They would probably dig up the remains,
And make sure to inspect their contours
For something worth hoping for
In that yawning past,
Something that gave way like birth
To unexpected, frivolous, catastrophic things.

They would probably make jokes at our expense,
Especially about that time
We all catapulted ourselves headlong into the machine
To escape from limitless indifference,
To give our unsure hands to madness and tremulous inexperience.

Putting the remains away into bags like evidence bags,
Remarking one last time that Even here
There was something like sublimity,
They would smile to one another
Without teeth, full of raucous malice, looking hence.

There was one time a man’s voice

There was one time a man's voice
Curled up inside another man's voice
The snake song grabbed hold of the throat
And out came voluminous nonsense from that throat
Until soil, trees, building tops
Were all slathered in it.

Now a sticky tar reaches to the sky
With babbling for its steps
Humans climb it only to find
That they get stuck midway
Or before the journey has even begun
And that their cries for help are muted.

The Face Of

One day this world will have on it a face.

The face of a champion.

I wish I could say with you The face of a champion.

Not of someone defeated?  Could the world wear that face?

I wish I could say with you that it couldn’t.

The face of the defeated.

The face of the defeated.

At what was it beaten?

An old game.

Please, be more precise.

A terribly old and wicked game.

Oh, by that, I assume, you mean deception.

No, not deception, though your guess deserves silence.

What?

Silence.

So…the game, the terrible one, is not deception and nasty tricks?

Gamish though the world is here, it always knew it would be bested at that.

By whom?  By whom else but the world?

The gasp.

(Gasps, then gasps with laughter.)

But we are losing sight of what we were aiming for ourselves.

What (composing himself from his fit) may I ask, is that?

What the game is, the proper game where the world can lose?

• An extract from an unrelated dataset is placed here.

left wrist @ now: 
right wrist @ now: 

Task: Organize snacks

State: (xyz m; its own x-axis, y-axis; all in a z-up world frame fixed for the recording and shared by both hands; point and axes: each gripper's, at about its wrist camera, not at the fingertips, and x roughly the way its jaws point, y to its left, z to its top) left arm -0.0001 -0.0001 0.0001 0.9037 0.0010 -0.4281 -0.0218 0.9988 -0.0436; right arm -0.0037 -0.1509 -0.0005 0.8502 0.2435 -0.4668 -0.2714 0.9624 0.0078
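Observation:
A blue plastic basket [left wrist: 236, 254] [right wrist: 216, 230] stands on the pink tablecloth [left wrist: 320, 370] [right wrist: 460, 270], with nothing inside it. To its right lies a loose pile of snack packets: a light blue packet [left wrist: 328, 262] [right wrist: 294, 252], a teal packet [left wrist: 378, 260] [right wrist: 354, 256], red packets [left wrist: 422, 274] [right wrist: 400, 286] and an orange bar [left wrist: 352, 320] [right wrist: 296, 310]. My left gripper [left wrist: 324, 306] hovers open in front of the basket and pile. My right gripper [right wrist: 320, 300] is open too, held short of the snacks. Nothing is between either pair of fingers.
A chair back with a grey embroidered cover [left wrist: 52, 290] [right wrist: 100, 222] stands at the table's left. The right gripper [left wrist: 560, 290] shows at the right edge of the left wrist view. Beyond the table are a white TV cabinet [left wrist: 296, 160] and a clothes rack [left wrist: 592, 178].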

Oh, yes!  For reminding me I thank you.

            So…it is not deception?

No, it is not deception; much older, much more painful and terrible.

What, then: my head is empty of sport!

Meditation.  And by that I mean the world tried, for a long time, an awfully long time, to harness its chaos.  But it couldn’t you see: after so long, so terribly long I cannot bother to even recount in paraphrase how long it was, it was ousted from the shrine surrounding it like breath by a gruesome possibility.

Now you have me impatiently wanting to remove every last blanket and mask from the face of the world, to uncover, if I could, if but for an instant, that face defeated in its meditative stance; I want to know how it looks and where it’s looking, what opposes it and how.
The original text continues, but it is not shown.